But the reality is, as we bitch and moan about those rascals, we do it living a life style that would not exist without those fucking dams and the people who built them.
Not sure most of us actually get benefits from places like Powell though. In fact, I can say, as a resident of SW Utah that the water agencies current actions are trying to hurt us here. They want us to stop using a local water source and pay exuberant fees to tap into Lake Powell for water that exists on paper but not in reality. Pretty little mess here actually. Or consider how artificially cheap water has made places like Vegas even more hungry for growth, enough so to create a massive legal over aquifers elsewhere. Not sure that benefits most of us in all honesty.
Power? Most of it goes to California, as the SW is stuck with their pollution. Ever notice how fast our horizons are changing? Its one of the ironies of CA as they get to claim alot of green measures because so many of their power sources aren't there. Over the last decade the Colorado Plateau has become increasingly polluted.

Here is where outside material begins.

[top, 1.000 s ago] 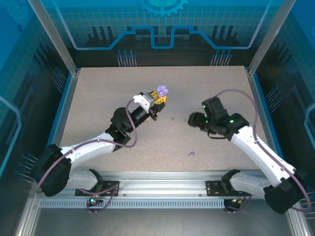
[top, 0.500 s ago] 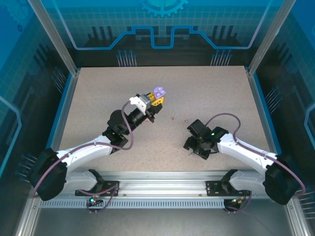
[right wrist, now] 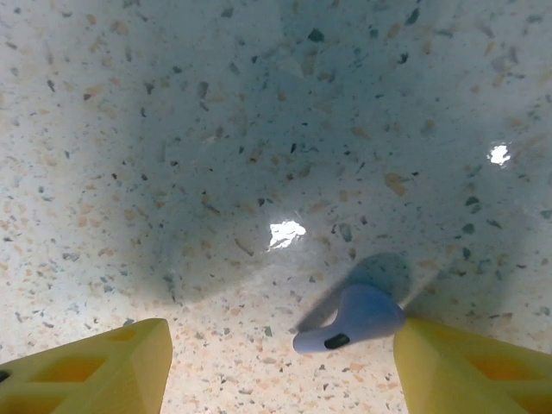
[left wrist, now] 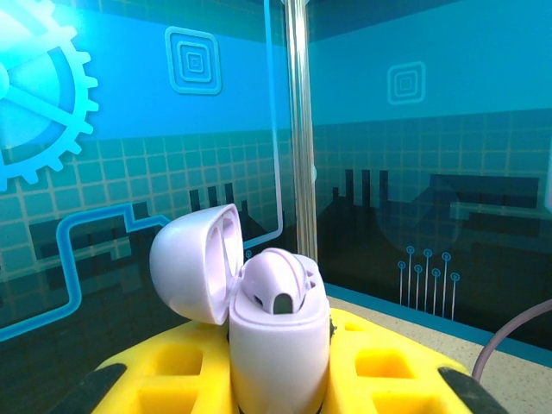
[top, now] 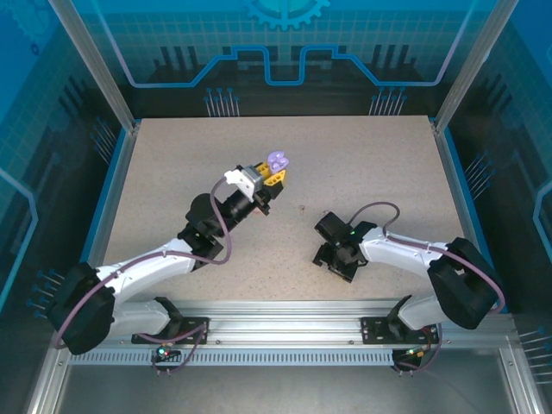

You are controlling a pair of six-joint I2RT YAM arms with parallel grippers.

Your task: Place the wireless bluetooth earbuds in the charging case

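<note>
The left jaws are clenched on the lilac charging case (left wrist: 278,354), raised off the surface (right wrist: 259,129) — its lid (left wrist: 194,276) swung open, one lilac earbud (left wrist: 278,280) seated inside. The right jaws stand released, low over the surface, with a second lilac earbud (right wrist: 354,315) lying between their yellow fingers (right wrist: 86,366) — closer to one finger than the other.

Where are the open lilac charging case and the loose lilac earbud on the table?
open lilac charging case (left wrist: 278,345): left wrist view, front of its body.
loose lilac earbud (right wrist: 362,312): right wrist view, its rounded head.
</note>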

Agriculture? Maybe. I buy mostly from regional sources east of CA for that reason. Was part of a CSA locally that allowed me to get veggies, meat, cheese and eggs locally. Still get a portion from there. Still don't buy everything local or regional which sucks but trying to improve. When you actually research food though you realize not a ton of it comes from southern CA, at least what we purchase. But still some. Most of my grains come from the elsewhere which has made me realize how much I need to educate myself on other regions.

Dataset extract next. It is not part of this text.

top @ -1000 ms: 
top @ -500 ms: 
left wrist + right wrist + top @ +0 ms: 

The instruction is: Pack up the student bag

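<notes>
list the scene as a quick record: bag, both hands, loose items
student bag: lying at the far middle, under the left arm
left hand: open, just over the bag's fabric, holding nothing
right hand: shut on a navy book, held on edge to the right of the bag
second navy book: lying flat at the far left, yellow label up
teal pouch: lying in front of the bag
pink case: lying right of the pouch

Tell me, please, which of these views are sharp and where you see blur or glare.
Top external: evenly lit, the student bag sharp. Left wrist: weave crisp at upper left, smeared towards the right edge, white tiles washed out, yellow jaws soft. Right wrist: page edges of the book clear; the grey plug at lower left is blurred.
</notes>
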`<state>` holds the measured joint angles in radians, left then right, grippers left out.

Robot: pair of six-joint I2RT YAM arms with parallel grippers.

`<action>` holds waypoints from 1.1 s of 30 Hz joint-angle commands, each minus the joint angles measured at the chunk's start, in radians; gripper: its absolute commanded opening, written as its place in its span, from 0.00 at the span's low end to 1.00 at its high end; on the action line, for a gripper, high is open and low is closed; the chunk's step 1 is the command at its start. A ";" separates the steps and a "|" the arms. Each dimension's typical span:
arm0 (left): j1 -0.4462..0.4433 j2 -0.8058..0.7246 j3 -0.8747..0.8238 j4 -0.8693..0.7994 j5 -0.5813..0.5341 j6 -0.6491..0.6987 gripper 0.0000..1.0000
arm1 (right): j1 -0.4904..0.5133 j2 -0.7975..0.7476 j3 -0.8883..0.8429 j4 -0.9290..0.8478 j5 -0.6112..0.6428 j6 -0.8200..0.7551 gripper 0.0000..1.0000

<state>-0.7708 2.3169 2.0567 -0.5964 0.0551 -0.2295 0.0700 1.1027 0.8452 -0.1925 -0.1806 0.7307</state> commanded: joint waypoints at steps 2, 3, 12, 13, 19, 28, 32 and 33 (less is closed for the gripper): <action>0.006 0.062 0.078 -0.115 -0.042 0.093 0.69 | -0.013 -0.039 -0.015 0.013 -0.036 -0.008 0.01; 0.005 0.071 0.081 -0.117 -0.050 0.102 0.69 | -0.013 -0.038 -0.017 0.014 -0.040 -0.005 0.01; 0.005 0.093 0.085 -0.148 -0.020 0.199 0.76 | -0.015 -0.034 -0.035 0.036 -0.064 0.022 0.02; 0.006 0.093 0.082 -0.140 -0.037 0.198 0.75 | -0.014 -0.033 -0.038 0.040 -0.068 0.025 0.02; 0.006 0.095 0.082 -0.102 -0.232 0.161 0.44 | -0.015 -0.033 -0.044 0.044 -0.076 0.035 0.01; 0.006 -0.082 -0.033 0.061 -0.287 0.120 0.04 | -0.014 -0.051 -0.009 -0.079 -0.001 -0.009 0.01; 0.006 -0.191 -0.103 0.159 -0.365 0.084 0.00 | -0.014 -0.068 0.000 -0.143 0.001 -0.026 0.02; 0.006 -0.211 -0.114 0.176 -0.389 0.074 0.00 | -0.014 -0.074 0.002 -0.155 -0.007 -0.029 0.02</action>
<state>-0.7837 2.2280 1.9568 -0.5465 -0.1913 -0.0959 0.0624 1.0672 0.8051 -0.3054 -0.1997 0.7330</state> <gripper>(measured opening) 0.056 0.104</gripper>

How else is my lifestyle made possible by damming the CO?
Or take a systems analysis of another river, like the Great Miss. It has huge benefits for local crops, etc. But it also has huge negatives like dead zones in the Gulf that use to support major fishing and harvesting for generations. Or that it has helped stratify regions economically in a manner that locals have little control over now.

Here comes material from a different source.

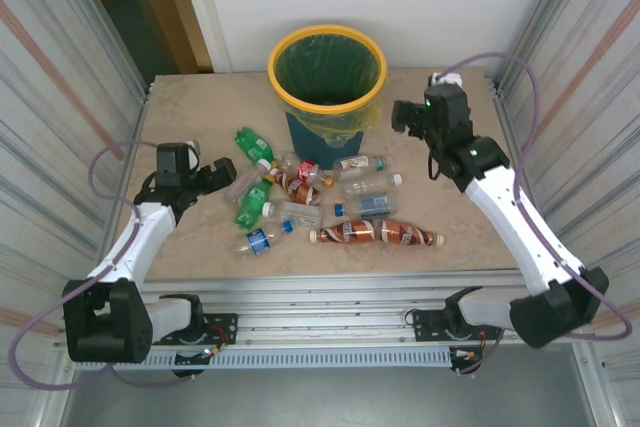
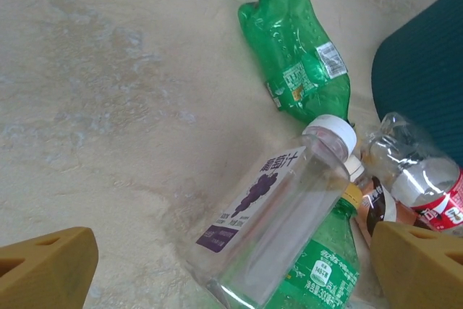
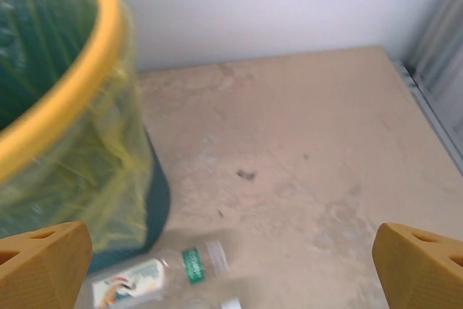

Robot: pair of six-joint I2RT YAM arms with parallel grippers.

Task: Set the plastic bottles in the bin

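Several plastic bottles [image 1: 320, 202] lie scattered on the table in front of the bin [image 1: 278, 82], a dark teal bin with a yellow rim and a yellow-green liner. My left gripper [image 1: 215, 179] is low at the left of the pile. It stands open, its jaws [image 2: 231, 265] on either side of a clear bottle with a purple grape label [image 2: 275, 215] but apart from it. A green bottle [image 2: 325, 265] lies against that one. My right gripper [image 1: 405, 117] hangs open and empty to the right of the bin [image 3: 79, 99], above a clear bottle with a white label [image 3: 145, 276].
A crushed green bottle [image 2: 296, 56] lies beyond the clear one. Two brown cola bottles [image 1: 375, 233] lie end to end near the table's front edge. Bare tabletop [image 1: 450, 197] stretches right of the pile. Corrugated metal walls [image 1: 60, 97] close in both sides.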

Might want to think about just reducing arguments against the simplified "more is better" argument as "bitching and moaning". Its a complex subject that has lasting influences beyond such simplified rhetoric. I recognize that my comments on the internet don't change anything themselves but I do learn alot by engaging in these conversations. I think others do as well. Few instance, a new generation of students and citizens are making documentaries to expose the issues posed by these dams. Who knows how that is going to influence people down the road.
And trust me, I see the other side of the argument, but that does not mean I can't still stand by a differing opinion. I recognize how diverse the stakeholders are in water law and do my best to empathize with local interests. And like many others I have "made peace" with Glenn Canyon Dam, largely through spending human-powered adventures on the lake (sea kayaked its length solo over two trips).
Recognizing what we can't change in the present doesn't mean letting go of resistance and the hope of creating more sustainable solutions in the future (near or far). And part of that balance for me is no longer accepting the discourse of the "greater good" that has for so long defined the ecologically destructive placement of these dams on the CO. Hence my ideas that the benefits are shorter term than many explain (talking human not geologic scale). I place great value on the ecological worldview that informed many of my decisions over the last decades which means I am in direct conflict with the modern zeitgeist.
But I fully recognize those are my ideas and defined by my knowledge and experience. I seek out disparate views to better understand the limitations of my worldview all the time.